Why do franchisees stay in a money-losing venture much longer than an independent business person would?

February 19, 2015

It’s because of the actual nature of franchising.

Problematic Hadfield

Specifically the sunk cost investment dilemma that manifests itself in franchisor opportunism.

B. The Franchisee’s Problem: Opportunism
… An unrestricted exercise of control by the franchisor will favor the franchisor’s interests over the franchisee’s and create an equally significant problem for the franchisee: risk of opportunism.

For the franchisee, the most significant economic feature of franchising is the allocation of capital investments. Franchisees are distinct from ordinary employees because they have made capital investments in the business. These investments, however, are normally highly idiosyncratic, meaning that a large fraction of the franchise assets often have a greatly diminished value if employed in another line of business. Consequently, the costs of establishing a franchise are effectively sunk costs, which, once expended, are not easily recovered if the franchise goes out of business.
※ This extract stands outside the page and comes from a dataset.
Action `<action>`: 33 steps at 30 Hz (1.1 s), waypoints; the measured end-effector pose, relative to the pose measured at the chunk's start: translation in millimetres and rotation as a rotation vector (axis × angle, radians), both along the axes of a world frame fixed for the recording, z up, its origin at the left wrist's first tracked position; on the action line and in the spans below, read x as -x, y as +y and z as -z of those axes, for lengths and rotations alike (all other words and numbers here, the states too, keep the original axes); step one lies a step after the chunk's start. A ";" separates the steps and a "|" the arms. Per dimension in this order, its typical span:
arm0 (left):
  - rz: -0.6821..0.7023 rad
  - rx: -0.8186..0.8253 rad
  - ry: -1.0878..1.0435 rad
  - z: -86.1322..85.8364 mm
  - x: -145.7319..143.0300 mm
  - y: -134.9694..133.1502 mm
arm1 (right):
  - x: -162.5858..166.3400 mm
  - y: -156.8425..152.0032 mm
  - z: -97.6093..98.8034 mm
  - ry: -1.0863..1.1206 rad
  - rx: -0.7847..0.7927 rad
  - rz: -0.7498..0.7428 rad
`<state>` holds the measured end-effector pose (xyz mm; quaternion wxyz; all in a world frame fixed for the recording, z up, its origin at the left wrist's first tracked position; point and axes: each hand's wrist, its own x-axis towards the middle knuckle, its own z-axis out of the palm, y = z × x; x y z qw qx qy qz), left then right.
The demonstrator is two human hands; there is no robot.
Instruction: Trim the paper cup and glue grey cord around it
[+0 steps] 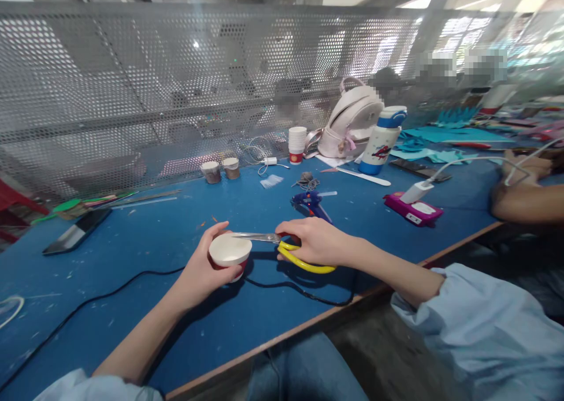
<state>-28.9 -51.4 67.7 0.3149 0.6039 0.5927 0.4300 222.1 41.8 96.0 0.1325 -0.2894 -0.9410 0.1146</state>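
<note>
My left hand (pixel 203 269) is wrapped round a small paper cup (pixel 230 252), white inside and red outside, held just above the blue table (pixel 185 324). My right hand (pixel 311 242) grips yellow-handled scissors (pixel 282 245). Their steel blades point left and reach the cup's far rim. Both hands are closed on what they hold.
A black cable (pixel 110 292) runs under my hands. A blue glue gun (pixel 311 202), a stack of paper cups (pixel 296 145), two brown cups (pixel 220 169), a bottle (pixel 382 140), a pink backpack (pixel 352 125) and a phone (pixel 77 232) lie farther back. Another person's arm (pixel 524 201) rests at right. Perforated metal screen behind.
</note>
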 end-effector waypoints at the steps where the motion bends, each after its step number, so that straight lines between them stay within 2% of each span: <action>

Sunk costs play an important role in creating the incentives that operate within an established relationship. This is best understood by considering the difference between fixed costs (overhead or up-front costs) that are sunk and those that are recoverable. For example, consider a business in which a variable cost of production has increased dramatically, so that the highest price in the business can charge for its product covers only the marginal cost of producing it, leaving nothing to contribute to fixed costs. Although the business can cover its variable expenses, such as wages and ingredients, it is making negative profits because it has nothing left over on its investment in overhead assets. If the business can resell these assets to recover its fixed costs, then the business can raise its profits to zero by shutting down and selling off the assets. If, however, these assets are sunk assets, then, by definition, their sale will not recover their full cost; shutting down will still leave the business with negative profits. If the business has any revenue left after paying variable costs to defray the cost of these assets, the profit-maximizing decision is to continue to operate, instead of junking the assets entirely and losing the whole investment. The key difference is that a business with recoverable fixed costs will shut down as soon as it shows losses, employing its capital more profitably elsewhere. A business with sunk costs, on the other hand, will continue to operate even though it has never recovered its investments in fixed costs, and it will not shut down until the amount it is losing exceeds what it would lose by simply abandoning the investment. [my emphasis]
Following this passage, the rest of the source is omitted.